Congratulations on the acquisition. I just wanted to clarify one thing. Did you mention that Lafarge's EBITDA margin was around 20% and yours was around 40%? And I think you mentioned that the goal was to bring that closer to 40%. How long do you think you would be able to -- in order to bring that, Lafarge's margins, closer to yours, is that something you could do in the next 3 years? Or is this -- given the older assets and some of the issues that Lafarge has, do you think that this could take longer? And then if I could just sort of maybe follow up on Leo's question. You have some significant organic growth options in the pipeline, but the industry is still operating at a pretty low utilization rate. Could you see the opportunity for more M&A in the future? Or would CADE potentially have some issues with this? And then I guess just sort of related to that, how should we think about potential cement's IPO? It's something that I think you've mentioned in the past. Is that still something that you guys are considering?

Unknown Executive

executive
#22

[Interpreted] Thank you for the question, Jon. When it comes to margin gains, all of our initiatives will be implemented in a period of 18 to 24 months. This margin convergence shouldn't take longer than that. In up to 3 years, as you mentioned, yes, we will be able to carry out this convergence. Perhaps we will not reach the 40% as these are completely different assets compared to our asset base, and they are quite peculiar. Well, our base is very streamlined and we have a very large scale with competitive energy resources integrated with the plants.
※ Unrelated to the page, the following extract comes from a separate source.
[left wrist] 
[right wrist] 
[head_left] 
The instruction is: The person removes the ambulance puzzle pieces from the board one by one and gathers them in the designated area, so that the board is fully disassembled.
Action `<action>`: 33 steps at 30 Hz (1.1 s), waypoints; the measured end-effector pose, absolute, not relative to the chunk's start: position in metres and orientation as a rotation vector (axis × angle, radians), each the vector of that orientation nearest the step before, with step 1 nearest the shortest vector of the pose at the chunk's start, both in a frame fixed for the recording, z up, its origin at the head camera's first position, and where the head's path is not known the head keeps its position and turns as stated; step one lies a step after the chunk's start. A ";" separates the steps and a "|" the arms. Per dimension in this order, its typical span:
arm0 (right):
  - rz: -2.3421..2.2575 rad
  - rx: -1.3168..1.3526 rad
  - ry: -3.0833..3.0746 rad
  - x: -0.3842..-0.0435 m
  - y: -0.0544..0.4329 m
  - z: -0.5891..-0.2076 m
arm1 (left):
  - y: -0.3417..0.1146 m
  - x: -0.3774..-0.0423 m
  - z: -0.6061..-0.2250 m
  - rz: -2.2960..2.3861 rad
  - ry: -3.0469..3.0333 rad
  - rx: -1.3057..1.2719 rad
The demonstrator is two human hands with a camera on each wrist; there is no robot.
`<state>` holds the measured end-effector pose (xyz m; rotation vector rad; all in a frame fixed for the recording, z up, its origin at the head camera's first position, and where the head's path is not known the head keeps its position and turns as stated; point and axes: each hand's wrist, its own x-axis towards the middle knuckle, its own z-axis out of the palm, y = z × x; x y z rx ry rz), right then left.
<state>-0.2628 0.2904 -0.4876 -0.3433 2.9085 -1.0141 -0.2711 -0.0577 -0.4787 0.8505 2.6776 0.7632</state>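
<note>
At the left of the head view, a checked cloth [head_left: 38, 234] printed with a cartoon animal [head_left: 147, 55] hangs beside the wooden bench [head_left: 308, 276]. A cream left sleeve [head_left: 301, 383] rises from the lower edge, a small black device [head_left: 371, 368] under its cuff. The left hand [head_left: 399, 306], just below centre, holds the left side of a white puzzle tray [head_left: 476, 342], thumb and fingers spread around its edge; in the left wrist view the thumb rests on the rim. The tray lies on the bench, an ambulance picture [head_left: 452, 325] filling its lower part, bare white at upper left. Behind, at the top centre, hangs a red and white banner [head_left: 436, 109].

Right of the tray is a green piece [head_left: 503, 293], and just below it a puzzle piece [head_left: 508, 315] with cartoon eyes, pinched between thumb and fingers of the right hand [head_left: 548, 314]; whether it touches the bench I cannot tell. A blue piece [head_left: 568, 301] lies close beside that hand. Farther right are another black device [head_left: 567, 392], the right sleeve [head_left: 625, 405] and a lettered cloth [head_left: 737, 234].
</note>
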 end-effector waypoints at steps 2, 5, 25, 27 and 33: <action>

All of this will have to be replicated. We are going to come closer but not necessarily reach the 40%. When it comes to M&As and organic growth, let's be realistic. There aren't that many more targets that we can plan for. But if the CADE allows for this or not, this will be a completely localized issue. We're going to continue analyzing opportunities but they will be very isolated and opportunistic. And yes, we have a great deal of structuring and planning involved, schedules that will either speed up or slow down the integration with Lafarge. But in this market, specifically, we do not have any concerns in terms of the use of the low capacity. The market is sound. And recently, we have had a great deal of growth in civil construction. We had a scarcity of cement. And we -- people will be demanding a new cement capacity very soon. So we're going to proceed along these lines.

Operator

operator
#23

[Interpreted] As we have no further questions, we will return the floor to the company for their closing remarks. Thank you very much.

Unknown Executive

executive
#24

[Interpreted] Thank you for your interest. Thank you for participating in the call. The idea was to convey more information to the market on this issue and on CSN in general. Thank you very much, and have a good afternoon.

Operator

operator
#25

[Interpreted] The extraordinary conference call for CSN ends here. We would like to thank all of you for your participation. Have a good afternoon. [Portions of this transcript that are marked [Interpreted] were spoken by an interpreter present on the live call.]